*Task objective:* Give the lines again exactly, from the one holding "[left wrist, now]" to the last line of the listing below, both ends included and nothing added.

*Supplied material:*
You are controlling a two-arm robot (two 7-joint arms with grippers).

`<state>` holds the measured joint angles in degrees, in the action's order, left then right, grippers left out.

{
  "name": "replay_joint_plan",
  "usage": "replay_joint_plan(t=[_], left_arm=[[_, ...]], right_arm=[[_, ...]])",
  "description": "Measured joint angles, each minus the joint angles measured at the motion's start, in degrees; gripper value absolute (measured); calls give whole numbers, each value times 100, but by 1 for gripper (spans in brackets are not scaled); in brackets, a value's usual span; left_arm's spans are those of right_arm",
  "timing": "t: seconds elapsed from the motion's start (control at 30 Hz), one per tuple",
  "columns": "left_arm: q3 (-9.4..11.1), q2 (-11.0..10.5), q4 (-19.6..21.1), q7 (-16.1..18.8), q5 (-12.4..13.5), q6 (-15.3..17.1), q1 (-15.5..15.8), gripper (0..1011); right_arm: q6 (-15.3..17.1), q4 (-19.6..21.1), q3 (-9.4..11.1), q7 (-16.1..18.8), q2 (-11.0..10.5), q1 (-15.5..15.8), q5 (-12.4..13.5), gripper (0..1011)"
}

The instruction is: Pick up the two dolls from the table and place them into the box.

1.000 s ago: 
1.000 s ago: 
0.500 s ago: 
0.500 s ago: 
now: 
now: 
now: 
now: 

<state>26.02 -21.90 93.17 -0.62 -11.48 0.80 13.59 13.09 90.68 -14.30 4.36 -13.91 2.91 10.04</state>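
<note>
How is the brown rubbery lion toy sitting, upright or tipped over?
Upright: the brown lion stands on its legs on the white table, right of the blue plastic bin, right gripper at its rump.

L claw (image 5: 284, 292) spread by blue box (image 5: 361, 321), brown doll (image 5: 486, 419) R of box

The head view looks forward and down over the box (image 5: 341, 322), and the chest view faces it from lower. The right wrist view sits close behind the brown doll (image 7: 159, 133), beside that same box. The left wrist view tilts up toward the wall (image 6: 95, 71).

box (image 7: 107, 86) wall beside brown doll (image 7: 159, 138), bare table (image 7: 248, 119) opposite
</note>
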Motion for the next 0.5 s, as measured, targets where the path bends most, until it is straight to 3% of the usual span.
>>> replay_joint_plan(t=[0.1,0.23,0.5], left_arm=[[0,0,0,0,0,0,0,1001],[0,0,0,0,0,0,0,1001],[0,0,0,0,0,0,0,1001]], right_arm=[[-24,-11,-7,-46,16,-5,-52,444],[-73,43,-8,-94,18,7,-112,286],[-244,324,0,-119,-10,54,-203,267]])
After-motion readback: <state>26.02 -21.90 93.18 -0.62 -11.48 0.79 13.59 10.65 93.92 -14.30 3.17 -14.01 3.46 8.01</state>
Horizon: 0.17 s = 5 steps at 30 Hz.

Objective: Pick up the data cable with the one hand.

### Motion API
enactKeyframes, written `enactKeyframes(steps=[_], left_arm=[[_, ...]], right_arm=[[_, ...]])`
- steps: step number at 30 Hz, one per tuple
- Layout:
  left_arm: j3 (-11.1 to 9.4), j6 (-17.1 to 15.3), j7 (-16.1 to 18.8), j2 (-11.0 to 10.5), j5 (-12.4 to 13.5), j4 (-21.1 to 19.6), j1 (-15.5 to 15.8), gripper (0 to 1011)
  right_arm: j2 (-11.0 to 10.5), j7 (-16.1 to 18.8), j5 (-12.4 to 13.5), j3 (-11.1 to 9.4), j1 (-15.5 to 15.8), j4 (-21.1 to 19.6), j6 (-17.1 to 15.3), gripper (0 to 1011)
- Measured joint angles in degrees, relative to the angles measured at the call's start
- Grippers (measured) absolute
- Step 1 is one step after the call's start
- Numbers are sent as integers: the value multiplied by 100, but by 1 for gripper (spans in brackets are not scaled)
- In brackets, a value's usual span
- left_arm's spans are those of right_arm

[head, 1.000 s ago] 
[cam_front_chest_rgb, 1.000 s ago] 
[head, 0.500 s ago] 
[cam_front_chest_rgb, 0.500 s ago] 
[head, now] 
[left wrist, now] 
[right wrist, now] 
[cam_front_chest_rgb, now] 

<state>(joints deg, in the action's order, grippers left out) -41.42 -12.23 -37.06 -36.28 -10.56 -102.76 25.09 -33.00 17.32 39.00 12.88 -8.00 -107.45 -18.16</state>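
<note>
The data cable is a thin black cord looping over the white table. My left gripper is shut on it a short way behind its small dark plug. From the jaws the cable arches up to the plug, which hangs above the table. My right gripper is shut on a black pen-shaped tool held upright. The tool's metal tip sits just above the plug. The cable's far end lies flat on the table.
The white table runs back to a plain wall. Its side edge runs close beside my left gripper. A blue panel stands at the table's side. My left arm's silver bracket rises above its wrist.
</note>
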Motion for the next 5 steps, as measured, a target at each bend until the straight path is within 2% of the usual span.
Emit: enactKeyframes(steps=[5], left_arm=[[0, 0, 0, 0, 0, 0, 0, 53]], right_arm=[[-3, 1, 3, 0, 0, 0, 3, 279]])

*Response box:*
[left wrist, now] 
[right wrist, now] 
[cam_front_chest_rgb, now] 

<state>(joints deg, in the action's order, grippers left out) -41.42 -12.23 -37.06 -36.28 -10.56 -102.76 25.09 -33.00 17.32 39.00 12.88 -8.00 -107.45 -18.16</state>
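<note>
The data cable is a thin black cord looping over the white table. My left gripper is shut on it a short way behind its small dark plug. From the jaws the cable arches up to the plug, which hangs above the table. My right gripper is shut on a black pen-shaped tool held upright. The tool's metal tip sits just above the plug. The cable's far end lies flat on the table.
The white table runs back to a plain wall. Its side edge runs close beside my left gripper. A blue panel stands at the table's side. My left arm's silver bracket rises above its wrist.
</note>
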Motion for the next 5 steps, as measured, a target at each bend until the straight path is within 2% of the usual span.
Emit: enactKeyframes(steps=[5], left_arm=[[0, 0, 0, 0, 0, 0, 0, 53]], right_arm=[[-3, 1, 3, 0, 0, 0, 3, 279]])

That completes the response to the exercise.